## TASK REQUIREMENTS
Find the line in the entries below that contains "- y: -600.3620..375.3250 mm". Repeat it exactly, and every line after it through the line that contains "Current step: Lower".
#####
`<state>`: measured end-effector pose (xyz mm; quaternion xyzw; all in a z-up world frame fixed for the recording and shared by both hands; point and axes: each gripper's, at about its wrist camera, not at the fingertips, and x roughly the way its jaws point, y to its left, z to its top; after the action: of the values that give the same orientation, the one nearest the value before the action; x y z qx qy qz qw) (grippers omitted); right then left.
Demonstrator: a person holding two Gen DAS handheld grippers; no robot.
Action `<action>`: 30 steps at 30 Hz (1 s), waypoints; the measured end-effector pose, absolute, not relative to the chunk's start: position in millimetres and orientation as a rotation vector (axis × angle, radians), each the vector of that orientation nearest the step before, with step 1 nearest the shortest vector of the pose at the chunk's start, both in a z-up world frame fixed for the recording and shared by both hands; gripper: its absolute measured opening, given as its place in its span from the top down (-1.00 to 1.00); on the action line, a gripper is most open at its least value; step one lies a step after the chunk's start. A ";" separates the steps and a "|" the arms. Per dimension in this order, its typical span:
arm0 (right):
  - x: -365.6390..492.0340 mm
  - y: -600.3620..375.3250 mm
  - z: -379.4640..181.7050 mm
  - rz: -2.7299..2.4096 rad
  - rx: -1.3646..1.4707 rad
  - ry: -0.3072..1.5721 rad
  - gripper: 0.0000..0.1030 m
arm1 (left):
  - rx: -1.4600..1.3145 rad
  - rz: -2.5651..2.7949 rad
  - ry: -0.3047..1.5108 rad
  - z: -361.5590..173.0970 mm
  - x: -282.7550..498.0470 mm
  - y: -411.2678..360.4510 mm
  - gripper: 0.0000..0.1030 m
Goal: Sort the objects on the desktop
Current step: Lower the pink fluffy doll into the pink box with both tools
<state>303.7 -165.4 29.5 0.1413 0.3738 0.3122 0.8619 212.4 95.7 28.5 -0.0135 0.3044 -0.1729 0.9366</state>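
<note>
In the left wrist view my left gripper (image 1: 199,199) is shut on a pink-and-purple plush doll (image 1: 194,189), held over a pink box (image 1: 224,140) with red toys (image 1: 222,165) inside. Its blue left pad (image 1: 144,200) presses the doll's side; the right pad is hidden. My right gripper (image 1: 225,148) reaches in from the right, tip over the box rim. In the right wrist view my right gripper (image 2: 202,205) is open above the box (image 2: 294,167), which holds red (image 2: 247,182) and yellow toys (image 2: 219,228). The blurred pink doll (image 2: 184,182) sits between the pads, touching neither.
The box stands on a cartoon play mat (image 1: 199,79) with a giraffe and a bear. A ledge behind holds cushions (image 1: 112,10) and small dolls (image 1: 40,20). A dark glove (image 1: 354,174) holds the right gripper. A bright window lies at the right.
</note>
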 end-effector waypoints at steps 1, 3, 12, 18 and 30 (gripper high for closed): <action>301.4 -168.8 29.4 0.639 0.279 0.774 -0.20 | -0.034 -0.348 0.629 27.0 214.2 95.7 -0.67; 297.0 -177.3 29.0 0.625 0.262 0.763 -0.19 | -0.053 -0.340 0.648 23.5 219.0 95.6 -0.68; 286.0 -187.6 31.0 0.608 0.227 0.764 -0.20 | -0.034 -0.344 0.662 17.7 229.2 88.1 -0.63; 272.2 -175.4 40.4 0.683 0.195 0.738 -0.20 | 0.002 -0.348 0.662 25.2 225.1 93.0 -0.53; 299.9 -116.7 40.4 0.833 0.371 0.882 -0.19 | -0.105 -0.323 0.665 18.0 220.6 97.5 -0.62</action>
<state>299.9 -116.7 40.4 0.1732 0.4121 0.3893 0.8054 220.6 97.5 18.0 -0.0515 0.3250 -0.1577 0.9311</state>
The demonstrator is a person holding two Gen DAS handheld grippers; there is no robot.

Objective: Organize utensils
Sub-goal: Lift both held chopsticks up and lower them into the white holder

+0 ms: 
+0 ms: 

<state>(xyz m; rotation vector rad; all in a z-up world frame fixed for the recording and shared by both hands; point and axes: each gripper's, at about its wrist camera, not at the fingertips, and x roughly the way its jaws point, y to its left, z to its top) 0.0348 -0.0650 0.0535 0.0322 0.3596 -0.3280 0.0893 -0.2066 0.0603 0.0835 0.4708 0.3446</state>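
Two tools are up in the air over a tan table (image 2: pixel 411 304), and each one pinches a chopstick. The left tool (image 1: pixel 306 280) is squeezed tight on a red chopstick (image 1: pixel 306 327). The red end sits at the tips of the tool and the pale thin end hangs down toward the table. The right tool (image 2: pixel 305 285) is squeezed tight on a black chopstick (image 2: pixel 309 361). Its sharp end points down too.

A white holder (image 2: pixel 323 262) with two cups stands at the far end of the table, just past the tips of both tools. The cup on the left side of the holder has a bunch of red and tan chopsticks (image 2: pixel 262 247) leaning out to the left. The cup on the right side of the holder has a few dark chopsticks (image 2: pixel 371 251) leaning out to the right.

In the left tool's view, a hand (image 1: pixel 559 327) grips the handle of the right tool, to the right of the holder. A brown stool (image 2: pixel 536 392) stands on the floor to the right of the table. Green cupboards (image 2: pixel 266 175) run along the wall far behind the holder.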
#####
## EXERCISE OUTPUT
  - y: -600.3620..375.3250 mm
  - z: -379.4640..181.7050 mm
  - rz: -2.7299..2.4096 rad
  - rx: -1.3646..1.4707 rad
  - ry: -0.3072..1.5721 rad
  - gripper: 0.0000..0.1030 m
arm1 (left):
  - rx: -1.4600..1.3145 rad
  - rz: -2.5651..2.7949 rad
  - ry: -0.3047..1.5108 rad
  - z: -361.5590..173.0970 mm
  - x: -282.7550..498.0470 mm
  - y: -411.2678..360.4510 mm
  - gripper: 0.0000..0.1030 m
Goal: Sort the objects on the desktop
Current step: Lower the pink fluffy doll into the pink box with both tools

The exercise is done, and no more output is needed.